Work to be completed. Print word for word whatever lies between the first line of the material and the line holding "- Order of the", both included, and omit all pictures.

Available data.
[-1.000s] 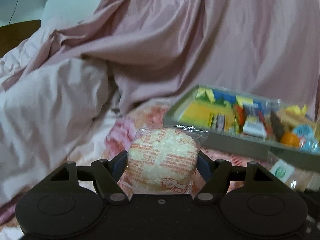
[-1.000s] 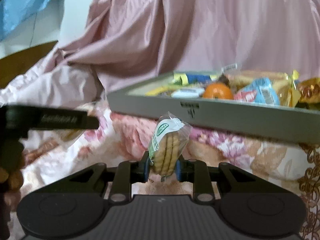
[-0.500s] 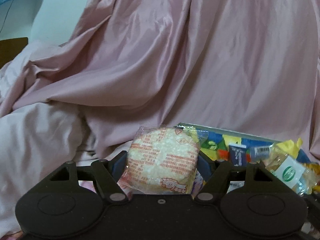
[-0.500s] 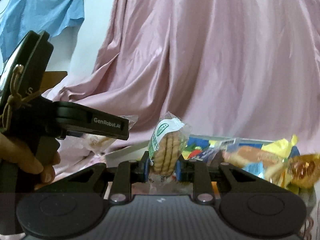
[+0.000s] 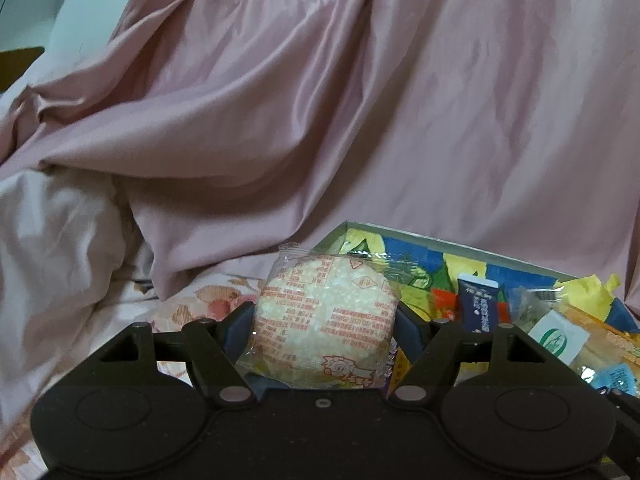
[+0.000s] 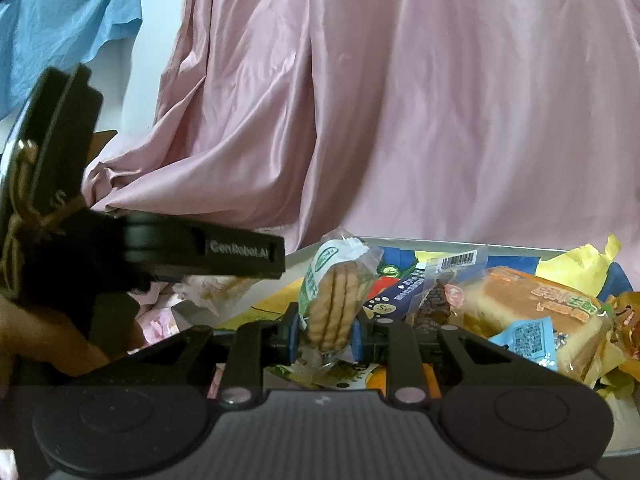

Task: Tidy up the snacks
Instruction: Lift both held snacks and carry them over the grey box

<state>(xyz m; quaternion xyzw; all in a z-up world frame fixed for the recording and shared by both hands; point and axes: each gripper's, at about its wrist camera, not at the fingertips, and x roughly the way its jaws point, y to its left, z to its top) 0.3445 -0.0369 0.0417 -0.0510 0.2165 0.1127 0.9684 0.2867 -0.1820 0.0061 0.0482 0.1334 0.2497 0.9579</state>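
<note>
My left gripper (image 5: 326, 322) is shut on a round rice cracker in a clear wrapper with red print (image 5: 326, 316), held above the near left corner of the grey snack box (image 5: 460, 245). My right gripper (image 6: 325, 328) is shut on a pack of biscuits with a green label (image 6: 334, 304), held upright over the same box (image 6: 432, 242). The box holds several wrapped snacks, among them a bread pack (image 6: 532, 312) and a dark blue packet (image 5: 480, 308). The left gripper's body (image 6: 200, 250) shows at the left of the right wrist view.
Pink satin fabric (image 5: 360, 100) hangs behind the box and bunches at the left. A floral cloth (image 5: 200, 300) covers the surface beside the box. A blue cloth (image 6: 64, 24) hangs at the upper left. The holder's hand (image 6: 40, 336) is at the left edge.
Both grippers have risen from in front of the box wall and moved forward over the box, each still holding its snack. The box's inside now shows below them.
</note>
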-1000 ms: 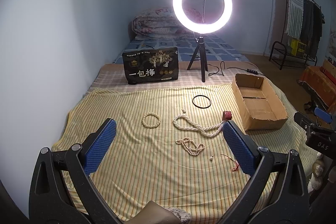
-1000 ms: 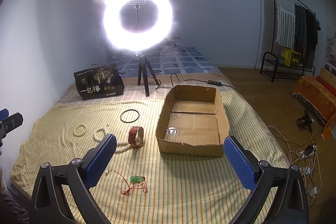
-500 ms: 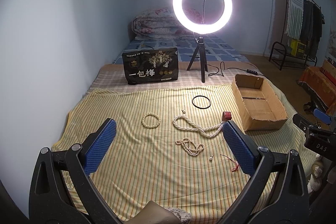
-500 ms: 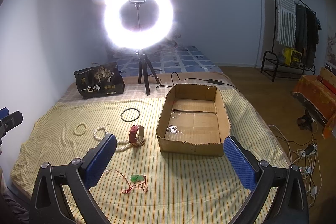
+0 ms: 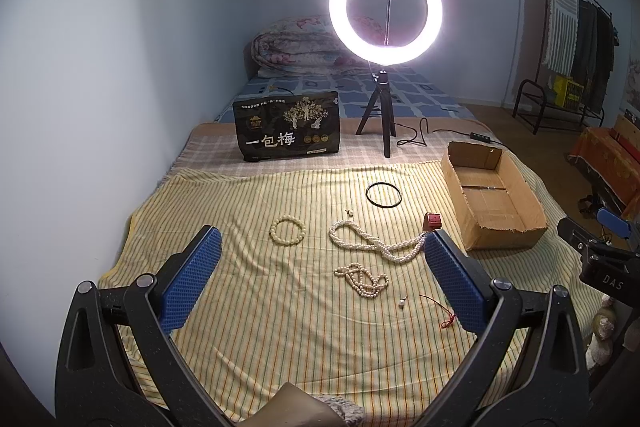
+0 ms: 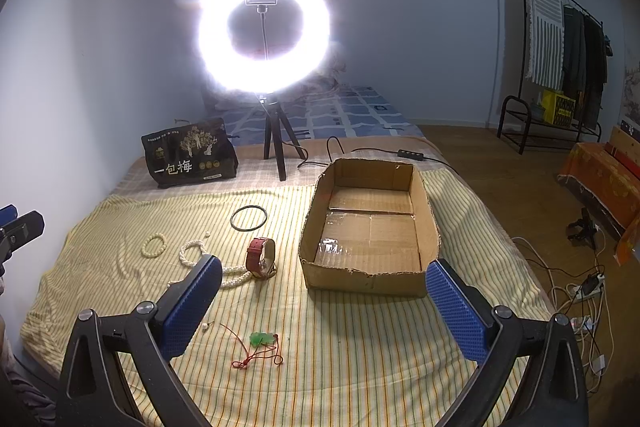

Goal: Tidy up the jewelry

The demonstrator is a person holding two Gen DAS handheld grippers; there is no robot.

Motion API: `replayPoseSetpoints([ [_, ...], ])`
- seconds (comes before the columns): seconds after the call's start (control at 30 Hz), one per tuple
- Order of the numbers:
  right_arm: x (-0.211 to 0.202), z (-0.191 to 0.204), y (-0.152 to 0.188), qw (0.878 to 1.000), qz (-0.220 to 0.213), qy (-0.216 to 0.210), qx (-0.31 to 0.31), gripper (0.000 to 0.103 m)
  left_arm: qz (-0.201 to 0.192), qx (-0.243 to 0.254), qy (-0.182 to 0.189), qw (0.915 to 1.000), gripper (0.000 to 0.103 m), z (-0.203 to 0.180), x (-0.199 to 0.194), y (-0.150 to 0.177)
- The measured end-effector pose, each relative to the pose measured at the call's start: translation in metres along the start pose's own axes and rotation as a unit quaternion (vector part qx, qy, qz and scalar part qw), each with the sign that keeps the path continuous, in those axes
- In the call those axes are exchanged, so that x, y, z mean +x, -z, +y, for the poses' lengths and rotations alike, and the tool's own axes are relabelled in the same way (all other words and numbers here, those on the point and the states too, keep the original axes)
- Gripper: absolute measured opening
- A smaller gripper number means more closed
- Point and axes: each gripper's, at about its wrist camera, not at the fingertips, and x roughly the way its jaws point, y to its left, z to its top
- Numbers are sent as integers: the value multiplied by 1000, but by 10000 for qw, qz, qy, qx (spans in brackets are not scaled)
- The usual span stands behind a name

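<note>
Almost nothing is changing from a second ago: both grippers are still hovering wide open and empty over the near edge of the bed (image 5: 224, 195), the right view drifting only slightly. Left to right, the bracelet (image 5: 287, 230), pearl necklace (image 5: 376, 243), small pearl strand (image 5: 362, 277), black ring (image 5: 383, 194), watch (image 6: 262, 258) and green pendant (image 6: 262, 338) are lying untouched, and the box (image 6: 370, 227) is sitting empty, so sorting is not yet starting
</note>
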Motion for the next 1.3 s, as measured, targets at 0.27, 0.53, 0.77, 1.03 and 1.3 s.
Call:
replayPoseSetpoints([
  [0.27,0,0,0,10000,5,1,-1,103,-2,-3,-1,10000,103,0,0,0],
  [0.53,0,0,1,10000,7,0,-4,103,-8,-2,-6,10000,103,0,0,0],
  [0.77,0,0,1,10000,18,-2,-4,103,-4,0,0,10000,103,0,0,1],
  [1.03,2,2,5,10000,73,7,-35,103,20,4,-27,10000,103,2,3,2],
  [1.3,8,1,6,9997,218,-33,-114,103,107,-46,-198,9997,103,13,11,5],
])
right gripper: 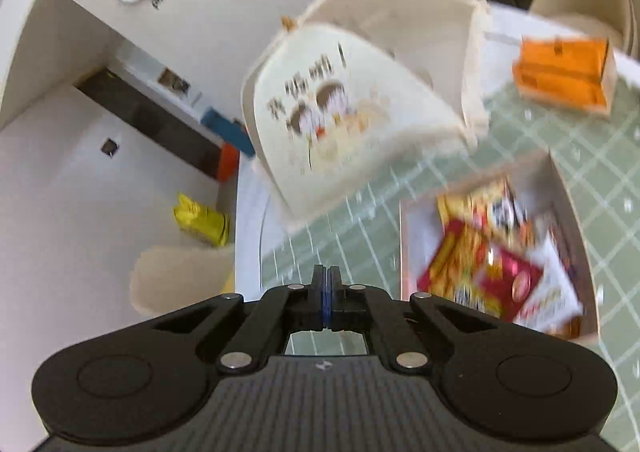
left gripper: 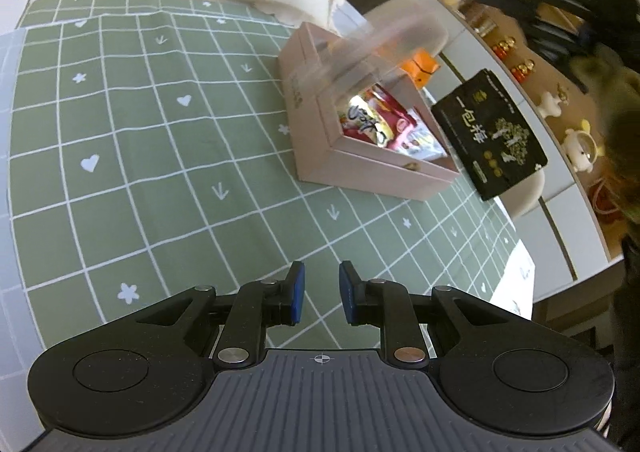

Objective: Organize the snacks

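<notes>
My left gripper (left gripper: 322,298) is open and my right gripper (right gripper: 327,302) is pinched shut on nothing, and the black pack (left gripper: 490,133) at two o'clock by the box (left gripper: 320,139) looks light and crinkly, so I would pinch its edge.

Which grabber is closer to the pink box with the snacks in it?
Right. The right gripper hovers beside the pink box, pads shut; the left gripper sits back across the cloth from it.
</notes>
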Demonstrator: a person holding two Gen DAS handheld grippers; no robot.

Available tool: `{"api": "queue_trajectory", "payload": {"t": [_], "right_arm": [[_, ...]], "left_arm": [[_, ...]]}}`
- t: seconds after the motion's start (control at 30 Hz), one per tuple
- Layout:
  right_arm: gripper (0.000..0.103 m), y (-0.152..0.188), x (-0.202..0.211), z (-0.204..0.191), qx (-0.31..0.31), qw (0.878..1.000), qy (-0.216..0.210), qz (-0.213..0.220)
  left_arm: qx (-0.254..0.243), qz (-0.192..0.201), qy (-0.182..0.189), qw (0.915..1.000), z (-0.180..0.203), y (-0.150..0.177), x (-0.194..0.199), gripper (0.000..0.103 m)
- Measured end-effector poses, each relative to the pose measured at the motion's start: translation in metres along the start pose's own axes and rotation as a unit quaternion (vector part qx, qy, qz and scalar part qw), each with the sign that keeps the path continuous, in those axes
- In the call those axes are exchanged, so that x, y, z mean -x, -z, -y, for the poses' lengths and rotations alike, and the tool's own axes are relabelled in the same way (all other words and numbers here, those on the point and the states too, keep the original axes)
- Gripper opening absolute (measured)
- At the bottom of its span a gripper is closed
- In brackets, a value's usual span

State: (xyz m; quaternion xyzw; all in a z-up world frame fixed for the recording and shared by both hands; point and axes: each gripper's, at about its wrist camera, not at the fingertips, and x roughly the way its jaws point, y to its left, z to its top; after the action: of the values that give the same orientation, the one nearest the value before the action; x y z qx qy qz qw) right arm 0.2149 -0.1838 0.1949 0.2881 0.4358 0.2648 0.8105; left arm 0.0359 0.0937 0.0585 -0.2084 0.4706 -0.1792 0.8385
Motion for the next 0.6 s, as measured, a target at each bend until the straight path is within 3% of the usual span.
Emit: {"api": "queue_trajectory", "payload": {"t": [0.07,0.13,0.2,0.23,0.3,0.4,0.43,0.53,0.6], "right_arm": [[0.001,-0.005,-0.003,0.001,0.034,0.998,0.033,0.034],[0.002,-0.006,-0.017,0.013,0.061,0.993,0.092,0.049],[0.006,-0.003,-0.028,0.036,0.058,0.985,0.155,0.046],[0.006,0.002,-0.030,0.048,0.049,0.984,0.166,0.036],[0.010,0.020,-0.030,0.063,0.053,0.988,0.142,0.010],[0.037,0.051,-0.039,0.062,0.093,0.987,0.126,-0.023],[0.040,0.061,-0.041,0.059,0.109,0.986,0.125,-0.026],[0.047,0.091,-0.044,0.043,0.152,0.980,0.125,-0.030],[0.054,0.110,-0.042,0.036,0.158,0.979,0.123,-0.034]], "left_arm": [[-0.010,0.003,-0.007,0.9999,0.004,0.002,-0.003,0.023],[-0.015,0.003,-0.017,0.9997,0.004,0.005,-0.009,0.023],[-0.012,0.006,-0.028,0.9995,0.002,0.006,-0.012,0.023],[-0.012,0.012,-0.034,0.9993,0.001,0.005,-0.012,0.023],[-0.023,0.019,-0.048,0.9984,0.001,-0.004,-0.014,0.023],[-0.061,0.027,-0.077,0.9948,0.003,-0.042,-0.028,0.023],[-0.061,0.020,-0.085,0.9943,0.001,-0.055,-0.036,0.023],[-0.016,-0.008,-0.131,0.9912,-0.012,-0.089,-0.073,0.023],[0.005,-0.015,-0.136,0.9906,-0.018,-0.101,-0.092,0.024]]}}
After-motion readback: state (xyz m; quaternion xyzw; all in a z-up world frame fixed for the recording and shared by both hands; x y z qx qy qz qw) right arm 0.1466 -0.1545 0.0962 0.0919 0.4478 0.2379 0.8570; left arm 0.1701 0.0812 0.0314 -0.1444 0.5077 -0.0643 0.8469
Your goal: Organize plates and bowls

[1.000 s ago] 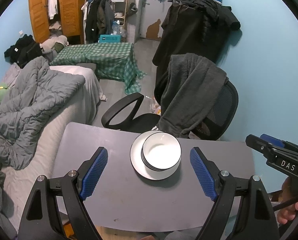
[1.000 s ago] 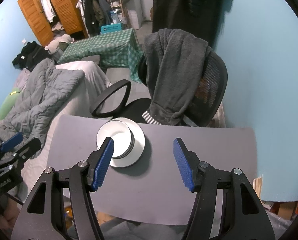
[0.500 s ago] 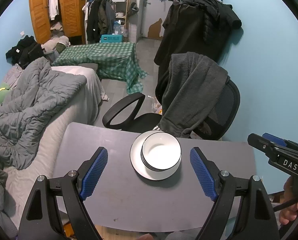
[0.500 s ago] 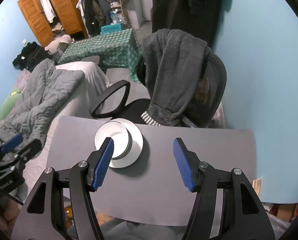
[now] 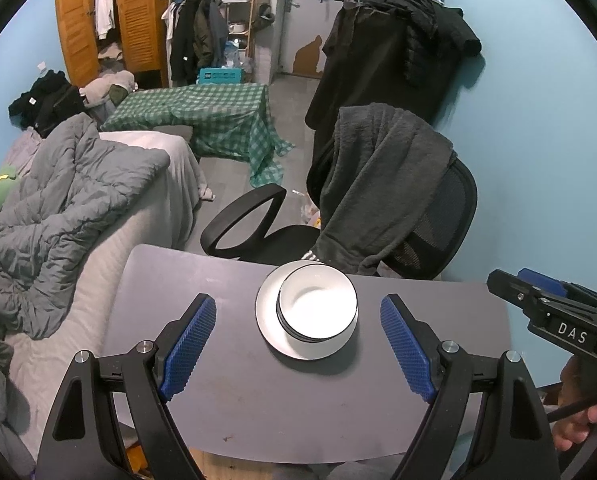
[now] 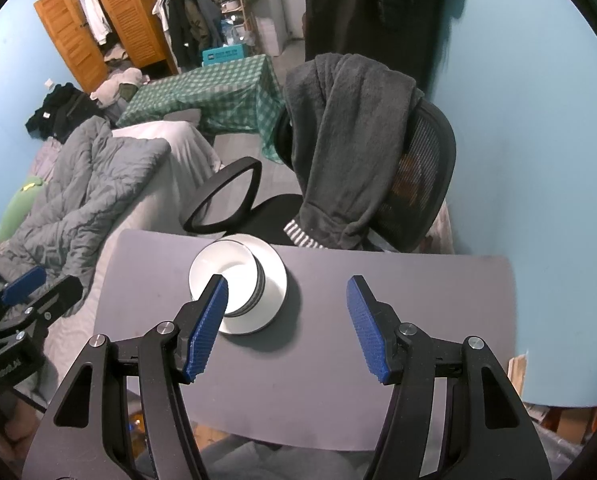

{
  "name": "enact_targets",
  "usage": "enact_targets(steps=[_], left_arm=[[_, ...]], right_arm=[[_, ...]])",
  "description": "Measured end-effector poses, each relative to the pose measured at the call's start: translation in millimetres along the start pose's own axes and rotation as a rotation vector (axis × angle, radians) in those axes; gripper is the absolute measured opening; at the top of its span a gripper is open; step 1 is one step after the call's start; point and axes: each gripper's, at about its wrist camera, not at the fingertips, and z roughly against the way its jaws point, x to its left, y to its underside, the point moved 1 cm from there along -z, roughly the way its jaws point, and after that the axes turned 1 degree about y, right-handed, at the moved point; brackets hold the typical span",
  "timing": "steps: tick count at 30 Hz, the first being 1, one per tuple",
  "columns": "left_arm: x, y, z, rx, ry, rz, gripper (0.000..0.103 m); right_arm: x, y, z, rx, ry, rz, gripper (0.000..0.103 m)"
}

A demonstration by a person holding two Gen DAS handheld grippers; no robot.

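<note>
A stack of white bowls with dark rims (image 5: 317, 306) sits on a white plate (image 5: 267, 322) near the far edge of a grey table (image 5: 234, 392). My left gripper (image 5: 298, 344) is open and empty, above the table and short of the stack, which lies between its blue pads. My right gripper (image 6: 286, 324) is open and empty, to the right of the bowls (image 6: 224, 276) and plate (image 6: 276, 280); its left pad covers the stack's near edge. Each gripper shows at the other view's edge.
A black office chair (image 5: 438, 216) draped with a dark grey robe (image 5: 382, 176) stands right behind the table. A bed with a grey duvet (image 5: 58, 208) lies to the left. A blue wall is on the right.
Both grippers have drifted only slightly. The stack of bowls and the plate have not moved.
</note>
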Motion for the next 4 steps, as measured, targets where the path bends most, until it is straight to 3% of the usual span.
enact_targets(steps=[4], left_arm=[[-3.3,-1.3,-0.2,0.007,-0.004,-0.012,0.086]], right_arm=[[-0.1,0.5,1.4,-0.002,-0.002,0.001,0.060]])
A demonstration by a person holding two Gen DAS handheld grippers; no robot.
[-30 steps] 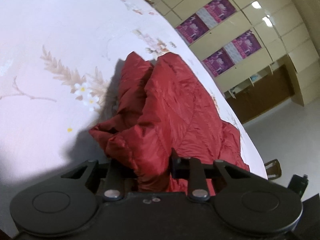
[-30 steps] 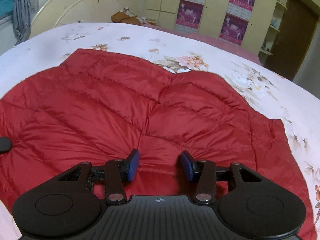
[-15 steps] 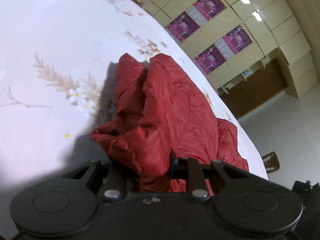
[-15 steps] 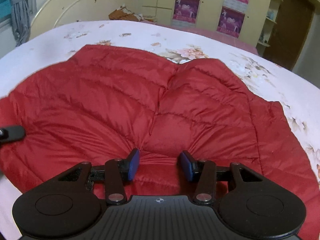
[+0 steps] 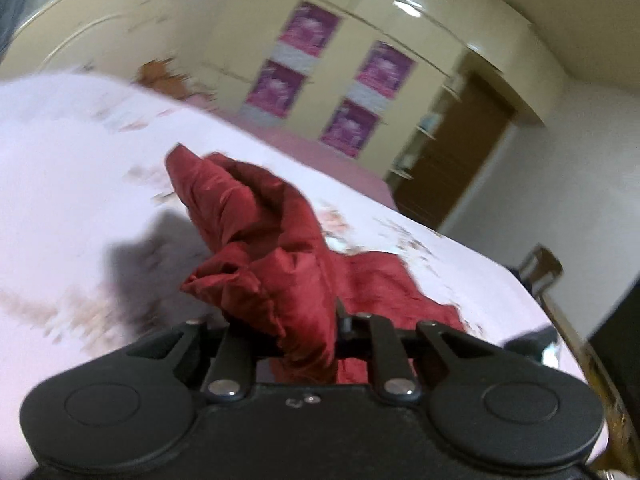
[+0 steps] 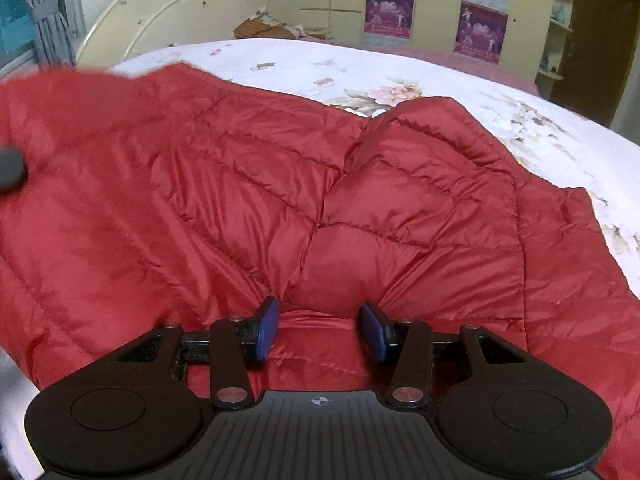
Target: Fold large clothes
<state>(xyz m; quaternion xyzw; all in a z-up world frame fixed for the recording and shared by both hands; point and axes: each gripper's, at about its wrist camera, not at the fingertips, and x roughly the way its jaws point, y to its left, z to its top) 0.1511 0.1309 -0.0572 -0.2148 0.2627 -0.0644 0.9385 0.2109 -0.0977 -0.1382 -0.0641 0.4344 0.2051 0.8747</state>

Task result.
[-1.000s] 
[-1.000s] 
[-0.500s] 
[-0.500s] 
[+0.000s] 
[+0.000s] 

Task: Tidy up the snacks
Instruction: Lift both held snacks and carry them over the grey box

<state>(xyz m; quaternion xyzw; all in a z-up world frame fixed for the recording and shared by both hands; point and axes: each gripper's, at about its wrist camera, not at the fingertips, and x roughly the way its jaws point, y to its left, z to its top) 0.3445 -0.0369 0.0417 -0.0510 0.2165 0.1127 0.9684 0.2867 -0.1820 0.0061 0.0482 0.1334 0.2497 0.9579</state>
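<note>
My left gripper (image 5: 326, 322) is shut on a round rice cracker in a clear wrapper with red print (image 5: 326, 316), held above the near left corner of the grey snack box (image 5: 460, 245). My right gripper (image 6: 325, 328) is shut on a pack of biscuits with a green label (image 6: 334, 304), held upright over the same box (image 6: 432, 242). The box holds several wrapped snacks, among them a bread pack (image 6: 532, 312) and a dark blue packet (image 5: 480, 308). The left gripper's body (image 6: 200, 250) shows at the left of the right wrist view.
Pink satin fabric (image 5: 360, 100) hangs behind the box and bunches at the left. A floral cloth (image 5: 200, 300) covers the surface beside the box. A blue cloth (image 6: 64, 24) hangs at the upper left. The holder's hand (image 6: 40, 336) is at the left edge.
Both grippers have risen from in front of the box wall and moved forward over the box, each still holding its snack. The box's inside now shows below them.
</note>
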-1000 ms: 
-1000 ms: 
-500 ms: 
-500 ms: 
+0 ms: 
+0 ms: 

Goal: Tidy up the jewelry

The demonstrator is a person holding two Gen DAS handheld grippers; there is no robot.

Motion API: `replayPoseSetpoints([ [_, ...], ])`
- seconds (comes before the columns): seconds after the call's start (control at 30 Hz), one per tuple
- Order of the numbers:

No more output is required for the exercise.